Breckinridge v. Breckinridge

Decision Date07 May 1906
Citation94 S.W. 715,78 Ark. 598
PartiesBRECKINRIDGE v. BRECKINRIDGE
CourtArkansas Supreme Court

Appeal from Garland Chancery Court; Leland Leatherman, Chancellor.

James H. Breckinridge brought suit for divorce against his wife Mary Breckinridge, alleging cruelty as ground. He recovered a decree, and was awarded custody of their two infant children. Mrs. Breckinridge has appealed. Reversed in part.

Decree affirmed.

Greaves & Martin and Gustave Jones, for appellant.

1. After the expiration of the term, a judgment can be set aside only in the way and for the reasons specified by the statute. Kirby's Digest, § 4431, or by bill of review. 33 Ark. 434; 52 Ark. 316; 53 Ark. 110.

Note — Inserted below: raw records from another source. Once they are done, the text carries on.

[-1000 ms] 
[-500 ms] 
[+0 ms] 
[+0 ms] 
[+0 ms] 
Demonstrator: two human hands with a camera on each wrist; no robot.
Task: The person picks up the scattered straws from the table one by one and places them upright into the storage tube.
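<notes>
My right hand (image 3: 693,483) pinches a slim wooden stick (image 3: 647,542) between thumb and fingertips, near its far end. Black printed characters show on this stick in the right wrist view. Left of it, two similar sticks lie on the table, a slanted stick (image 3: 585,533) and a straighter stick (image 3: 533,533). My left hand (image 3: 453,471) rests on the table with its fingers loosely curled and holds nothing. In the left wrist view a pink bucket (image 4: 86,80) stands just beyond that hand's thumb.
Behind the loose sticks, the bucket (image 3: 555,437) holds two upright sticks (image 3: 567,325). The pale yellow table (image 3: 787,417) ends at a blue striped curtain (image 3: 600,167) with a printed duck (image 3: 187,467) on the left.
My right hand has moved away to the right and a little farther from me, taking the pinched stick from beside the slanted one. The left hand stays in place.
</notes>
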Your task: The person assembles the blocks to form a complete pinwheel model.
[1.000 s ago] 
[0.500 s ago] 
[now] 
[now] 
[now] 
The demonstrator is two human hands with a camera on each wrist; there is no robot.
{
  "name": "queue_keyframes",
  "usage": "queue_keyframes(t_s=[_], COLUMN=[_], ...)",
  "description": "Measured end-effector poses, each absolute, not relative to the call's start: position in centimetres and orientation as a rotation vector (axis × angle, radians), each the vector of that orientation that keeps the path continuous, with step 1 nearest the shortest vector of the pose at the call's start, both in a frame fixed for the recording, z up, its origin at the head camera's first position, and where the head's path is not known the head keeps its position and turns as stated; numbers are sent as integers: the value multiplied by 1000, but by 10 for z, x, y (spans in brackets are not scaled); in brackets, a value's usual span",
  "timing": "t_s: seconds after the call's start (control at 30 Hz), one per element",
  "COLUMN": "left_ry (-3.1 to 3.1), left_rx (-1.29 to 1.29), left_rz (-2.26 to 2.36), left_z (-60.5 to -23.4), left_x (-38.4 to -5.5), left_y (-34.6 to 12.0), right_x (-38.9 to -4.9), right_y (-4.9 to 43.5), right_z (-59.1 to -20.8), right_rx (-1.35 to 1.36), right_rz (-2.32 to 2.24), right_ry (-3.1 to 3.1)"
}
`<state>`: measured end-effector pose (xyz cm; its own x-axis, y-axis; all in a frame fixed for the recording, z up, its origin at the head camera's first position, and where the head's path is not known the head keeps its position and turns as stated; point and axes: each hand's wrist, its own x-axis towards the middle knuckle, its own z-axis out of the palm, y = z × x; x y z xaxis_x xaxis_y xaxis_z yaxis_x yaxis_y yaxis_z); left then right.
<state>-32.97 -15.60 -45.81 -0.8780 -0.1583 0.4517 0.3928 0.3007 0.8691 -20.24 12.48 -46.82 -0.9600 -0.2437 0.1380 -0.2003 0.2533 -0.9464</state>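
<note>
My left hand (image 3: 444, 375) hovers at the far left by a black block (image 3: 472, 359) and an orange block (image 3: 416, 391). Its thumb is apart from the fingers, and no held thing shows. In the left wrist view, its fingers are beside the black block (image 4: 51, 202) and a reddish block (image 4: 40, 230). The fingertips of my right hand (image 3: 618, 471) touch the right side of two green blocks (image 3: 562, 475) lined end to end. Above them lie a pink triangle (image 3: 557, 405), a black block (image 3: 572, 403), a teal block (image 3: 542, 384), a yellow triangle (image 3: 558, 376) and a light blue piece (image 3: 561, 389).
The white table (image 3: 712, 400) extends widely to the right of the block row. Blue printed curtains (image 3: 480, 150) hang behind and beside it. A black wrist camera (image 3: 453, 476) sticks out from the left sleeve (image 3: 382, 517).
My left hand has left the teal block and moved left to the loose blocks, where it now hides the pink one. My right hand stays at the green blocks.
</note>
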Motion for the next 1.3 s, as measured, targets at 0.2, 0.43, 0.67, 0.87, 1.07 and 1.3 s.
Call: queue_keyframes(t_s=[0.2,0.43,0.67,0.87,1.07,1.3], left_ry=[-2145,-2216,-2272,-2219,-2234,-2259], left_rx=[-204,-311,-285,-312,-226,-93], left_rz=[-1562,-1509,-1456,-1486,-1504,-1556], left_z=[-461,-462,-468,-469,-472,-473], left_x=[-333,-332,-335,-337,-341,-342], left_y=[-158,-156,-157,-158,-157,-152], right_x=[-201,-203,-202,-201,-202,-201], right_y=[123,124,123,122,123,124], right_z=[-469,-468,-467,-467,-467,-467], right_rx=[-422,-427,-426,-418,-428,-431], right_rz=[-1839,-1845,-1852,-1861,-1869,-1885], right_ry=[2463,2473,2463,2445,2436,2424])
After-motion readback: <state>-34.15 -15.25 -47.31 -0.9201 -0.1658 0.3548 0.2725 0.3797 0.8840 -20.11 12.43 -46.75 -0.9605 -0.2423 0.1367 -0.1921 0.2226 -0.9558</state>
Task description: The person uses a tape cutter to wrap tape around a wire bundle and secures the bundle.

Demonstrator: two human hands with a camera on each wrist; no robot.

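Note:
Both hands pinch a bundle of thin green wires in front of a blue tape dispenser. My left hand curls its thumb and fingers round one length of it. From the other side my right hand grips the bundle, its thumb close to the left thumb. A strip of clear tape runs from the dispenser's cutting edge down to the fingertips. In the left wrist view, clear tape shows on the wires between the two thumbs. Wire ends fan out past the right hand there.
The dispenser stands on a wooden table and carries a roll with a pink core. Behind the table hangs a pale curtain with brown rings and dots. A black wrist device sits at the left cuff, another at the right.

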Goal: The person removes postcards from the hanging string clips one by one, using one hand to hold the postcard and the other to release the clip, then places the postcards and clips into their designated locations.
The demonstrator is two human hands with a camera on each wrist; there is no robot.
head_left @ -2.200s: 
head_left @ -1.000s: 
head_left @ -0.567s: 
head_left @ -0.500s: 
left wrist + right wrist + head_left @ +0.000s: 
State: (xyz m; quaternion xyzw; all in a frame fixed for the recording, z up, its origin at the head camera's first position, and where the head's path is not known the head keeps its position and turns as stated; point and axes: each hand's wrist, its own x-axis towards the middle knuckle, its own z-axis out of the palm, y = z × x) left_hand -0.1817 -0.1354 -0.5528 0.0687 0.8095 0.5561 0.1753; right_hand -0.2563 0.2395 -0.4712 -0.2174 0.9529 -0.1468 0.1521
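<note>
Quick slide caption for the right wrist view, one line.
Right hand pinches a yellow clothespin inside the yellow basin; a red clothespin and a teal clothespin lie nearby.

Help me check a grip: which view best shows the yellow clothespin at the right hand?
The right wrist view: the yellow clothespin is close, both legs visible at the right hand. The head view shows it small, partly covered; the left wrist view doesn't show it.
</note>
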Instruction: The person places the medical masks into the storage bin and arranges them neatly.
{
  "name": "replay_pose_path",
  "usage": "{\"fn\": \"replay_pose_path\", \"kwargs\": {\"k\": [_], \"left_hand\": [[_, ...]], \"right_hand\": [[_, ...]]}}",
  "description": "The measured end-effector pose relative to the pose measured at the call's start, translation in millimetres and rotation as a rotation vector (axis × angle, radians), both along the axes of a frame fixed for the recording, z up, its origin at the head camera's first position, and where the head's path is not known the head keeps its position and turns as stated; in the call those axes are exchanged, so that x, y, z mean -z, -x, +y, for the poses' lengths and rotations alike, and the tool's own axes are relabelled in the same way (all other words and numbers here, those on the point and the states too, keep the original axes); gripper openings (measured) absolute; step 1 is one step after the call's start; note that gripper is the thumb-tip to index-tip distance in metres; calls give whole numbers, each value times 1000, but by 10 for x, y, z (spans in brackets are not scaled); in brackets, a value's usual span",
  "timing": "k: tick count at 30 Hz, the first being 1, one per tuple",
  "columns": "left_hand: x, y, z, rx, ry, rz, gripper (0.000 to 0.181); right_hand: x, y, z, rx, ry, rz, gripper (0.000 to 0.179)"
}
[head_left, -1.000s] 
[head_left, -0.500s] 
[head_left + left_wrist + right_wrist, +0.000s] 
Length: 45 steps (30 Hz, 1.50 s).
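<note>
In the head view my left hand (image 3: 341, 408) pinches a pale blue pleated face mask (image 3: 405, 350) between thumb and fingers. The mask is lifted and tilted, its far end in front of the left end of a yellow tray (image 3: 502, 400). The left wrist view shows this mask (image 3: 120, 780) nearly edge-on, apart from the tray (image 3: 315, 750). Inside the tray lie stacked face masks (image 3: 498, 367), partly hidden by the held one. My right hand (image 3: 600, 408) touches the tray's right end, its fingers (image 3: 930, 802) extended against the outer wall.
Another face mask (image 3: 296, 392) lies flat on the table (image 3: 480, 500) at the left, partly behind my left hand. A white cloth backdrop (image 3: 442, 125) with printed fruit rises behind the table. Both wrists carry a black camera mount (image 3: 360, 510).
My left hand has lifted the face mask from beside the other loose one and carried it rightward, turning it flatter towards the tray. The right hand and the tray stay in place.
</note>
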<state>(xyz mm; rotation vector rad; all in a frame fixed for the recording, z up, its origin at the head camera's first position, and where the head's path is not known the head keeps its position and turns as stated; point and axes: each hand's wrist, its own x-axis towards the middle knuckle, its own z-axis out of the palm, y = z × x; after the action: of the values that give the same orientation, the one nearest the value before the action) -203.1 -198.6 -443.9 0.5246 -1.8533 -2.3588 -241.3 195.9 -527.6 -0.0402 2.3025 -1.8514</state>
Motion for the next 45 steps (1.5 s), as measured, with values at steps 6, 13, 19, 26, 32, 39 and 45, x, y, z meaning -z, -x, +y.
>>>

2. The complaint does not charge the defendant with adultery, and evidence tending to show it was irrelevant and inadmissible. But if it had been charged, and if it were true, appellee by his conduct will be held to have condoned the offense. 65 Ark. 87; 73 Ark. 280. Having condoned the offense, he can not retract it. 23 Ark. 615.

3. It was error to award the custody of the children to appellee. The proof shows that he is not a proper person to have their custody, that he has no home and has never contributed to their support. On the other hand, they have a good home with the mother at the home of her parents, and because of their tender age she should have their present custody. 64 Ark 518.

Wood & Henderson, for appellee.

1. Appellee had dismissed the Lawrence County suit, before appellant had appeared therein or filed any plea or answer as provided by statute. Kirby's Digest, § 6168. The order of the Lawrence Chancery Court, upon which is based the plea in abatement, was made after the suit was dismissed without notice to appellee, and it was therefore void. Ib § 4424. That court was authorized to set the order aside after the expiration of the term. Kirby's Digest, § 4431, subdiv. 4.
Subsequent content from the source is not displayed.